Required work: Word for word, print all of the lines below.
(Beginning of Source data)
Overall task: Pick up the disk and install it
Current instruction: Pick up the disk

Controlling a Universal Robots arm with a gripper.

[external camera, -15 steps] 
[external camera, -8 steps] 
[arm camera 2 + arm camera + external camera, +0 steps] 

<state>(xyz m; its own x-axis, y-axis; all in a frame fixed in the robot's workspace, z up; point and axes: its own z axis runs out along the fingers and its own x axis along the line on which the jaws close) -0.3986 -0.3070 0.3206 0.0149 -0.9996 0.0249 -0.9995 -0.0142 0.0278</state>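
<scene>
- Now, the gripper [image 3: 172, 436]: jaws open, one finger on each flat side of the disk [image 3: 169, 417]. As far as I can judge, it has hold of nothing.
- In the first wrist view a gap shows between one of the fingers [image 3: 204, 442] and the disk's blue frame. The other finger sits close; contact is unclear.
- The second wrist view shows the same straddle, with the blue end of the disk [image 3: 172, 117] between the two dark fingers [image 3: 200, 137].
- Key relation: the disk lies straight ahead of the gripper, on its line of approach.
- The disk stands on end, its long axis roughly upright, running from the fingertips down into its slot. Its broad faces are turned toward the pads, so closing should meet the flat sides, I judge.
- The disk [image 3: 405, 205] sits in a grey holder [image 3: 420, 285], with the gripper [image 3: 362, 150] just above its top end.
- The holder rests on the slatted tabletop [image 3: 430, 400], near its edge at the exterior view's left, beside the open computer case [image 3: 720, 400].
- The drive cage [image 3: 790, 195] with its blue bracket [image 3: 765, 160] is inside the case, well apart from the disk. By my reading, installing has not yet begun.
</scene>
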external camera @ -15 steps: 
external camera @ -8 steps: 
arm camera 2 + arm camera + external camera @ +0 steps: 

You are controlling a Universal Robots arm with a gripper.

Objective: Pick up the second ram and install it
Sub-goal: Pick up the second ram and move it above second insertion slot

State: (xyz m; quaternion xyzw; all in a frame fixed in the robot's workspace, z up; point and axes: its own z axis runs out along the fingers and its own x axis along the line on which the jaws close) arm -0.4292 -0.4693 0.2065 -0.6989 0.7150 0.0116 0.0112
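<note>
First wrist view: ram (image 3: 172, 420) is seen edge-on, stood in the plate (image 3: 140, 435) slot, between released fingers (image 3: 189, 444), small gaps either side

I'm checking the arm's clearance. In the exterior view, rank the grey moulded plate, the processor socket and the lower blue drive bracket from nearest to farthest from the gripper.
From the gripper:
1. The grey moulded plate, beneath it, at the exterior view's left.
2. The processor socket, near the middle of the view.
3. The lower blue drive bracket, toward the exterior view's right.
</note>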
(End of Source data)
Solution below:
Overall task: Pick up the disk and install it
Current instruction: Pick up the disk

Controlling a Universal Robots arm with a gripper.

[external camera, -15 steps] 
[external camera, -8 steps] 
[arm camera 2 + arm camera + external camera, +0 steps] 

<state>(xyz m; its own x-axis, y-axis; all in a frame fixed in the robot's workspace, z up; point and axes: its own z axis runs out along the fingers and its own x axis along the line on which the jaws close) -0.3986 -0.3070 0.3206 0.0149 -0.9996 0.0249 -0.9995 -0.0142 0.0278</state>
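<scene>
- Now, the gripper [image 3: 172, 436]: jaws open, one finger on each flat side of the disk [image 3: 169, 417]. As far as I can judge, it has hold of nothing.
- In the first wrist view a gap shows between one of the fingers [image 3: 204, 442] and the disk's blue frame. The other finger sits close; contact is unclear.
- The second wrist view shows the same straddle, with the blue end of the disk [image 3: 172, 117] between the two dark fingers [image 3: 200, 137].
- Key relation: the disk lies straight ahead of the gripper, on its line of approach.
- The disk stands on end, its long axis roughly upright, running from the fingertips down into its slot. Its broad faces are turned toward the pads, so closing should meet the flat sides, I judge.
- The disk [image 3: 405, 205] sits in a grey holder [image 3: 420, 285], with the gripper [image 3: 362, 150] just above its top end.
- The holder rests on the slatted tabletop [image 3: 430, 400], near its edge at the exterior view's left, beside the open computer case [image 3: 720, 400].
- The drive cage [image 3: 790, 195] with its blue bracket [image 3: 765, 160] is inside the case, well apart from the disk. By my reading, installing has not yet begun.
</scene>
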external camera @ -15 steps: 
external camera @ -8 steps: 
arm camera 2 + arm camera + external camera @ +0 steps: 

You are controlling a Universal Robots arm with a gripper.

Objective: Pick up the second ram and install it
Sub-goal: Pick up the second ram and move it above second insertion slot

State: (xyz m; quaternion xyzw; all in a frame fixed in the robot's workspace, z up; point and axes: its own z axis runs out along the fingers and its own x axis along the line on which the jaws close) arm -0.4292 -0.4693 0.2065 -0.6989 0.7150 0.0116 0.0112
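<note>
First wrist view: ram (image 3: 172, 420) is seen edge-on, stood in the plate (image 3: 140, 435) slot, between released fingers (image 3: 189, 444), small gaps either side

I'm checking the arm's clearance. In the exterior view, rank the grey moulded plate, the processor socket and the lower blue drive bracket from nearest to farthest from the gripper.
From the gripper:
1. The grey moulded plate, beneath it, at the exterior view's left.
2. The processor socket, near the middle of the view.
3. The lower blue drive bracket, toward the exterior view's right.
</note>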

There is no more output to give.